La capitale, qui renvoie à un aménagement spatial aussi homogène que diversifié, porte aujourd’hui le sceau d’une reconnaissance mondiale, que la collectivité a le devoir de préserver et de gérer selon des critères et des standards internationaux. Ainsi, on ne saurait trop insister sur le fait que les engagements pris doivent êtres concertés et partagés, dans le cadre d’un Plan de gestion cohérent, pour donner à la Capitale le statut et le rang qui lui reviennent, dans le cadre du concert des capitales.
-Vous évoquez le destin scellé de Rabat et de Salé, qu’est-ce à-dire ?
Le destin des villes des deux rives du Bouregreg a toujours été scellé, ne serait-ce qu’en termes de proximité, d’histoire commune, de solidarités et de destins partagés. D’ailleurs, on se rappellera que plus loin dans l’Histoire, Rabat et Salé furent unies dans Sala, dénomination phénicienne qui nous a légué le Chellah. capitale, qui embrasse de fait les deux rives, présente sans doute un cas unique d’estuaire bordé par deux tissus anciens séculaires, liés par des liens que je qualifierais de symbiose, et ce, depuis les Almohades.
-Dans ce temps confiné et arrêté, la ville de Rabat vous a-t-elle semblé autre, différente ? Quel est le regard de l’architecte et de l’urbaniste ?

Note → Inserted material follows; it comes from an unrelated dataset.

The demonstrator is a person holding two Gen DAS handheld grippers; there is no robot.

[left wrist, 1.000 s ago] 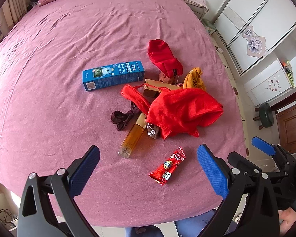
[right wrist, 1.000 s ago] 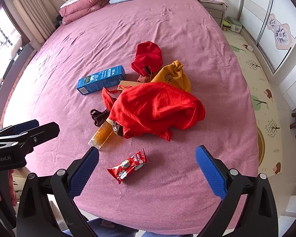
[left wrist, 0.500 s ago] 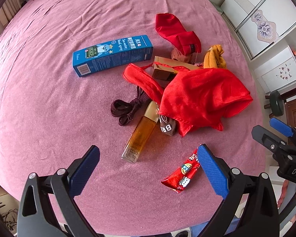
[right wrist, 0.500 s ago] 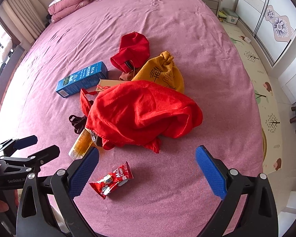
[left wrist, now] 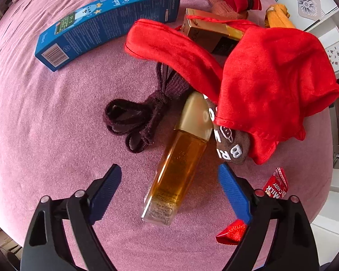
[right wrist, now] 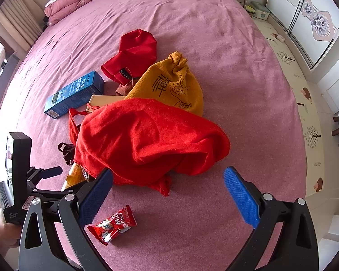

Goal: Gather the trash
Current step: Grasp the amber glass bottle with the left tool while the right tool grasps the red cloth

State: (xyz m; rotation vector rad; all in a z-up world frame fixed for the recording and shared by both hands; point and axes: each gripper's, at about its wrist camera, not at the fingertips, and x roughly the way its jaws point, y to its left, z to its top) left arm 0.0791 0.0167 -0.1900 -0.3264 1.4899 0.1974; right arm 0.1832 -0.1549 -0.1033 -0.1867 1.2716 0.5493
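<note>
Left tool (left wrist: 169,188) straddles amber bottle (left wrist: 177,164) beneath red cloth (left wrist: 273,83).

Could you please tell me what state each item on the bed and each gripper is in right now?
left gripper: open, straddling the bottle.
right gripper: open, empty.
amber bottle: lying flat, capped.
candy wrapper: lying loose.
blue box: lying on its side.
red cloth bag: slumped, crumpled.
yellow pouch: drawstring cinched.

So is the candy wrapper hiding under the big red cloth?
No, the candy wrapper lies bare on the pink bedspread, apart from the red cloth.
</note>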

La ville de Rabat m’a semblé autre, du fait du confinement et du temps arrêté, de longues semaines suspendue aux règles de la prévention, que la capitale et toutes les villes du Maroc ont su observer. De ce fait, la ville s’est trouvée privée, dépossédée de son animation et de sa dynamique quotidienne, de tout ce qui est constitutif de la vie urbaine, par ses femmes, ses hommes, ses jeunes et ses enfants. Ce sont ces longs moments de vie à l’arrêt, d’espace et du temps figés, qui m’ont fait voir autrement la ville que j’aime, pour un regard et une description presque décalés.
Mon parcours d’architecte et de géographe de l’urbain m’aura certainement aidé, dans cette déambulation à travers la ville, avec l’ambition de la partager avec celles et ceux qui l’apprécient. Mon regard s’est voulu descriptif et croisé. Descriptif par la situation que nous avons tous vécue, celle du confinement et de l’arrêt de nos activités et déplacements dans la ville. Croisé, par les référentiels qui ont accompagné ma promenade, dans une association narrative entre ville confinée et ville déconfinée.
Un mot s’il vous plaît sur Meryem Assyad ? Décédée de la Covid-19 ?
Le docteur Meryem Assyad, médecin spécialiste à l’hôpital Mohammed V de Casablanca, est décédée des suites du corona virus le 4 avril 2020. Premier praticien médical à tomber face à la vague de la pandémie qui s’est abattue sur le monde, elle représente le symbole du combat inlassable mais aussi de l’engagement sans faille du corps médical et paramédical face à la crise sanitaire qui a envahi nos villes. Un travail fait de courage et d’abnégation, à l’instar des autres corps de l’Etat engagés en première ligne pour protéger notre pays. Les médecins décédés de la Covid-19 dans l’exercice de leurs fonctions se comptent aujourd’hui par dizaines, preuve irréfutable d’un combat qui reste inachevé.
C’est une parabole, à plus d’un siècle d’intervalle, qui m’a valu le rapprochement entre Meryem Assyad et Marie Feuillet, infirmière décédée en 1912 des suites de la typhoïde, et dont l’exploit lui a valu de donner son nom à l’hôpital miliaire créé par Lyautey. Le symbole des deux Marie et leur ascension vers la grâce de soi, nous donnent la mesure du courage des femmes face à l’adversité. Il est à espérer que le nom de Meryem Assyad puisse dignement survivre à son départ.